The number of deaths in Spain due to the consequences of the serious blackout that has brought the country to its knees has risen to five. The latest victim is a 46-year-old woman in Alzira (Valencia) who was connected to an oxygen respirator as life support: she died after her machine was left without power due to the collapse of the electrical network.

The power collapse occurred in five seconds, a period of time in which there were "two successive losses of power generation, which the system was unable to absorb", causing the collapse to "point zero", the total collapse of the electrical system, at 12:33 on Monday. The cause of those voltage drops, with an interval of just a second and a half between them, followed 3.5 seconds later by the collapse, is the main knot that is being unraveled to trace the origins of the great darkness into which the Iberian Peninsula has sunk, as explained by the head of operations of the Spanish Electricity Network (REE), Eduardo Prieto.

"We will have to analyze why the two disconnections occurred, especially the second one that led to the collapse of the system," Prieto said. "We will have to verify the causes, analyze the power, the location, the conditions in which the disconnection occurred." But he also recognized as "very probable" that the generation source affected by the drop is solar , without giving further explanations.

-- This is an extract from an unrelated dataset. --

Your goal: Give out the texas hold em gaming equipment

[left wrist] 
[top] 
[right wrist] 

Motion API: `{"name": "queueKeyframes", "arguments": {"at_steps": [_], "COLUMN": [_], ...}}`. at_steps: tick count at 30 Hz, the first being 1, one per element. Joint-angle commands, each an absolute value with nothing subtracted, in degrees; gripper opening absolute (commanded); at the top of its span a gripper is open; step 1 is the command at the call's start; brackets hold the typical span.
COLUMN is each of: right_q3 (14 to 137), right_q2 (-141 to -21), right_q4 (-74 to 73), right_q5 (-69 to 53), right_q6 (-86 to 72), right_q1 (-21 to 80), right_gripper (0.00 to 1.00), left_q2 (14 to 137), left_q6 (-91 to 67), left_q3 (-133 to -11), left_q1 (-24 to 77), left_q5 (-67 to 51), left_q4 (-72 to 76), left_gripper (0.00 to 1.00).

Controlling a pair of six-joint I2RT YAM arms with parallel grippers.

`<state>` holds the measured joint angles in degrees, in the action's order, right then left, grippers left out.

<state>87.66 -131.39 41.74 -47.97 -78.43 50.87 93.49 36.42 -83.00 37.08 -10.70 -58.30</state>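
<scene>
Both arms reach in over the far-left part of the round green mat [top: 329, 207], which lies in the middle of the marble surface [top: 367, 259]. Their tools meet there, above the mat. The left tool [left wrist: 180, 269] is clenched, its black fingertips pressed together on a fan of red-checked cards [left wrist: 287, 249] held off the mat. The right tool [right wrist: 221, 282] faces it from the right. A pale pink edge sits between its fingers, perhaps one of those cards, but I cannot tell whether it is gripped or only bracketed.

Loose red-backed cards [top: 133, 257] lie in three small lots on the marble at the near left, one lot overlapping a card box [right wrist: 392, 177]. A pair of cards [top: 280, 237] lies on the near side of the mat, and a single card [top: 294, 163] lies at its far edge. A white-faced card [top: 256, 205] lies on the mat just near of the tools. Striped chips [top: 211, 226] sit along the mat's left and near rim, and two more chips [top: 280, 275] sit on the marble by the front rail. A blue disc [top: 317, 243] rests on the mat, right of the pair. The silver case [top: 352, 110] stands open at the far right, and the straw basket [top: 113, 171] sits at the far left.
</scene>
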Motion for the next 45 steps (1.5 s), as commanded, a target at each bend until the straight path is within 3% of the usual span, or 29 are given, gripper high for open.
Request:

On Monday, in those five seconds before the collapse, which caused "15 gigawatts of electricity to disappear from the grid", equivalent to 60% of Spain's energy demand - as the prime minister had reported - there was a peak in solar energy production in the southwestern area of Spain, in Extremadura. And renewables were supplying 78% of the country's electricity demand. The surplus of available energy would have caused an imbalance in the Iberian electricity grid, making it impossible to ensure the stability of the system, according to what the former president of Rete Elettrica, Jorge Fabra, hypothesized to TVE. A first imbalance would have been absorbed by the grid, while the second, with a domino effect, would have exceeded the system's response capacity, causing the collapse of the Spanish grid first and then the Portuguese one. And causing the disconnection of the interconnection with France.